I have also started a story for you:

Once upon a time, a gargoyle found himself made flesh and pale in the rocky world. I will finish it for you when we go away; when we lie in that warm place.

I’ll whisper in the shell of your ear the sussurus of a life – like a river bed, like a whirlwind. 

End.

Semi-reclined, this skin sobbing salt water
Arid air agitated and abrasive against
that tallowy tan

Thirsty

For fabulous dusk’s cool silence and,
Her thirty billion twinkling eyes

In a dream you waited to drink.
In that heat you shuddered
(alone and uncovered)
In my dream you rose up, and met me
Waiting, and impatient, at Gobi

Notes from the underground

I live with a man to whom I have pledged my troth, until the sun supernovas, the stars fade away.

During the first month of our courtship, I flew away to Nova Scotia for two weeks, and during this time we wrote to each every day; back and forth we went, feverish, all firing synapses and tricky fingers – and often times very late at night (or early in the morning), so our typos, like our emotions, were plentiful.

I would love to share with you something he wrote to me – something that will forever make me laugh, something that will forever live in my heart.
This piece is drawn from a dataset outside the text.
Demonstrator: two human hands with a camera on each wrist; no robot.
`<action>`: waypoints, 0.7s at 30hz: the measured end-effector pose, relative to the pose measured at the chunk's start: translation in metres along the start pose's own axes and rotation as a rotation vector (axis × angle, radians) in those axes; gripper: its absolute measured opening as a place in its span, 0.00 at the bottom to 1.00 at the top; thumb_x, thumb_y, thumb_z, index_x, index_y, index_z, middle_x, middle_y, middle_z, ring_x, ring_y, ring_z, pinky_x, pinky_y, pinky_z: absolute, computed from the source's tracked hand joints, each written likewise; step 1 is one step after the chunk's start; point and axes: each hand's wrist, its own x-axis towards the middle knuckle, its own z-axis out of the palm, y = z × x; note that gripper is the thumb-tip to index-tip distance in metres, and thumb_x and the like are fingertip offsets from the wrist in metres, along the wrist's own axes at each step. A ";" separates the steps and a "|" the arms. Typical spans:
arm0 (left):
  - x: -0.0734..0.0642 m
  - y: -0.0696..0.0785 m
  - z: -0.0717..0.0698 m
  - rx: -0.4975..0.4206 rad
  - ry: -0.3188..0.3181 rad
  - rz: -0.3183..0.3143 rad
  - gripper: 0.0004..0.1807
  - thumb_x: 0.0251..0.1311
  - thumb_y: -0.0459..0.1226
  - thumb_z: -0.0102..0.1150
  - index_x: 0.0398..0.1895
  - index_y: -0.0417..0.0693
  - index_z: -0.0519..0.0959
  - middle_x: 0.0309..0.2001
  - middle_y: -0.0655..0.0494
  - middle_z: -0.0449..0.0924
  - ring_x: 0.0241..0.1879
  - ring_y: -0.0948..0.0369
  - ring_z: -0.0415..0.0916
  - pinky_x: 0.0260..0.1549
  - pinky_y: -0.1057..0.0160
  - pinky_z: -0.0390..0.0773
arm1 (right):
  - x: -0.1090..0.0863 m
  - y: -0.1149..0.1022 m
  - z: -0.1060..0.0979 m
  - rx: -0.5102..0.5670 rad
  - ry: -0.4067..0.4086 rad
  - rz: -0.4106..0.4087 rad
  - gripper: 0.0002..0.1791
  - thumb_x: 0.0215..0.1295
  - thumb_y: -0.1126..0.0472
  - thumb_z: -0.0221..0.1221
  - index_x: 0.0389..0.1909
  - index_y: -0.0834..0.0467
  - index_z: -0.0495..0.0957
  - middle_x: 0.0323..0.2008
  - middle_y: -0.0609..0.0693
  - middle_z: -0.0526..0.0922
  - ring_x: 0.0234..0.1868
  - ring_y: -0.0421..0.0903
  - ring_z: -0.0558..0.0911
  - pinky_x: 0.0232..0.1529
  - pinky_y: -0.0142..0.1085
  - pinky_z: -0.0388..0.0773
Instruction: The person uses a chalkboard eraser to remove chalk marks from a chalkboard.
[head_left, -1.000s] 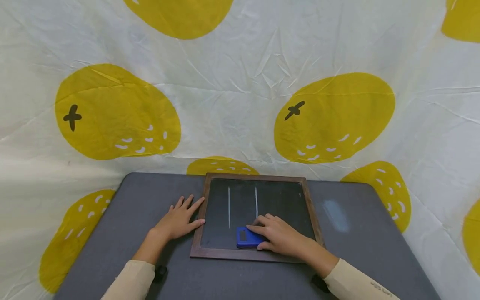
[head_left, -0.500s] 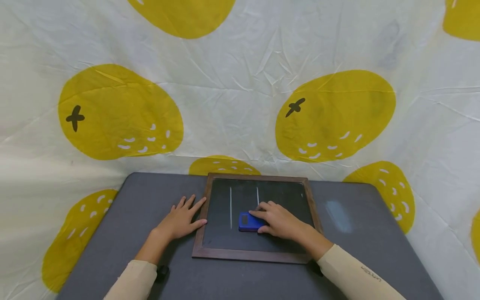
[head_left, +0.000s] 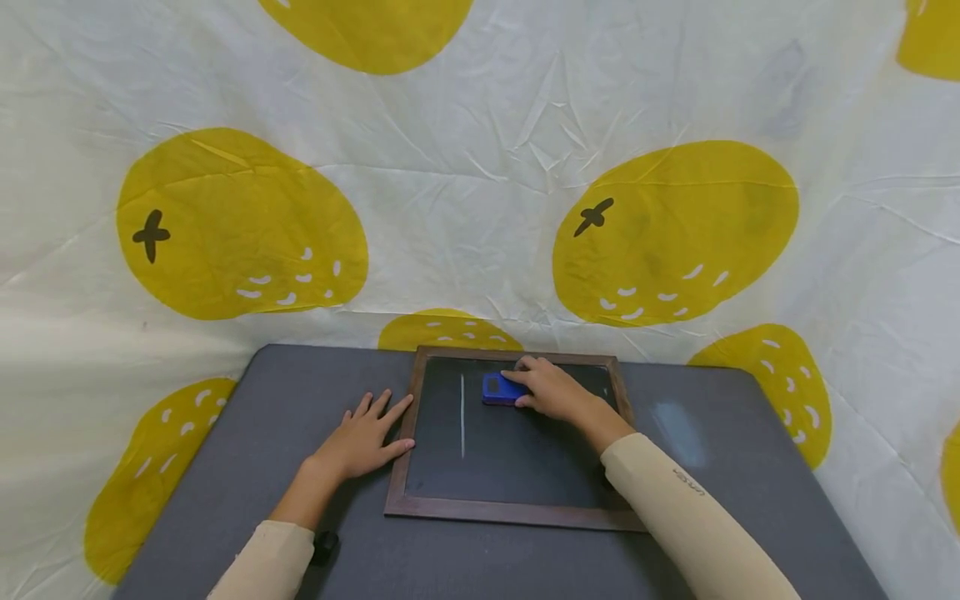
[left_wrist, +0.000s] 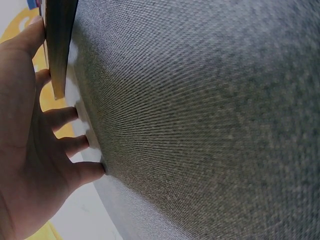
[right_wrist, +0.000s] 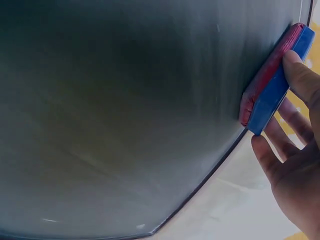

An excerpt – Monday, August 25, 2003, 00:17:34:

As the evening progressed I began to feel more and more that I was part of some macabre Dostoevskian dinner party, wherein a carnivalesque ambiance lies so heavily upon the evening that I expect at any moment to have one of us drop down dead, or for Inspector Porfiry to burst through the door and proclaim me a student and a criminal in equal measure. 

Finally we began to watch the Anniversary Party with director’s commentary.  This was good because it allowed a dimming of lights so the rest of the party could no loner sit around awkwardly as my face watched my mind build and destroy lines of compassion and comradeship, leaving me on a sober island alone, being the only member of the melodramatic depressed monkey stock. 

Finally I went into the bathroom, brushed my teeth, and announced I was retiring for the evening. 

Many sad farewells were exchanged, and then my door was closed and at last the misanthrope was safe, and glad that his room was devoid of mirrors and the curtains were pulled.  Then I turned off the one light by my bed, and sat, and in the darkness.

I wrote, since I could not speak, and my fingers were the tongues of my mind, and true for once for they were too long steeped in the deception of my company.

Last Night:
Because I spent an hour untwisting my phone cord, so I could lie where you lay that first night though miles apart; your heat a weir around my slippery heart; electric pulses shaping the darkness with the phosphorescent paintings of your words.  And today I am order in my sock drawer, pairing and pressing, thinking of the arch of your strong feet trembling beneath my touch.  You make me believe in a symmetrical world beyond my usual preoccupation with chaos; the gyre widens not forever – the hawk will tire, and bank, and glide in a descending inscription to the face of the world.  To live forever in the heights of my mind is a beauteous peril, and folly.  It is the loose loam between my toes, the touch of another, a lover, you who unquakes my weakness and fear of uncertainty.

Tonight I will sleep deeply; I may not dream.

But when I wake, I live a life of magical reality – this man and I, sewn up in a sea of soliloquies and stardust; tulips and tea.

The nose-less sphinx, straight roman roads under pumice and ash – I could have been a statue if I hadn’t met you.

I wish you all beauty and brilliance, this windswept day, and always.